**Directions**
Where in the listing does the word "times" appear? Report each line that holds it.

**Input data**

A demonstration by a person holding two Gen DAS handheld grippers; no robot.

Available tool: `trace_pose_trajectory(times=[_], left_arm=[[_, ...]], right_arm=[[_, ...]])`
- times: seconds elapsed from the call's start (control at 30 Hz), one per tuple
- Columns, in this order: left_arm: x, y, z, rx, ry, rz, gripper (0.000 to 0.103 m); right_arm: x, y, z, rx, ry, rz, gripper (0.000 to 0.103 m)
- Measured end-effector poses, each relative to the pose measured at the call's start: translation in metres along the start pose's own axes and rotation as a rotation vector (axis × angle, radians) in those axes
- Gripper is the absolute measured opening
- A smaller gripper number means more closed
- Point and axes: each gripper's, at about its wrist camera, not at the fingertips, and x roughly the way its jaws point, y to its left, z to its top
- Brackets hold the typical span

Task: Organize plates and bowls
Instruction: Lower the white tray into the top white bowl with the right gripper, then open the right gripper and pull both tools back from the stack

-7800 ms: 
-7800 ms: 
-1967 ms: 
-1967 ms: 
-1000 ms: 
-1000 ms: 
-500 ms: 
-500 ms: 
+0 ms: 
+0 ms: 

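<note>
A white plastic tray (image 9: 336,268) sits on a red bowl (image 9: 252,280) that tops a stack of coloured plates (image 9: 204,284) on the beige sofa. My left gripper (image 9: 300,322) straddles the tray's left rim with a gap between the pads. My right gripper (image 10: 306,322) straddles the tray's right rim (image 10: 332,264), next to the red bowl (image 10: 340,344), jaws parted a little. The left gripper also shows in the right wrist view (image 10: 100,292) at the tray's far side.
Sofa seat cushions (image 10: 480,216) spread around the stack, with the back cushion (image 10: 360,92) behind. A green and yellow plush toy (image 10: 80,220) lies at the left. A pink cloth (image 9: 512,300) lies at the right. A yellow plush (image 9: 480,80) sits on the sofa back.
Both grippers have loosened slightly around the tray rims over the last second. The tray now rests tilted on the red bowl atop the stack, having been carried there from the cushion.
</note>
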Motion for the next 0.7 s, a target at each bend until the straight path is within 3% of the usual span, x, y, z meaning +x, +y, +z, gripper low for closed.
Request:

**Task response**
Available tool: `trace_pose_trajectory(times=[_], left_arm=[[_, ...]], right_arm=[[_, ...]])`
- times: seconds elapsed from the call's start (control at 30 Hz), one per tuple

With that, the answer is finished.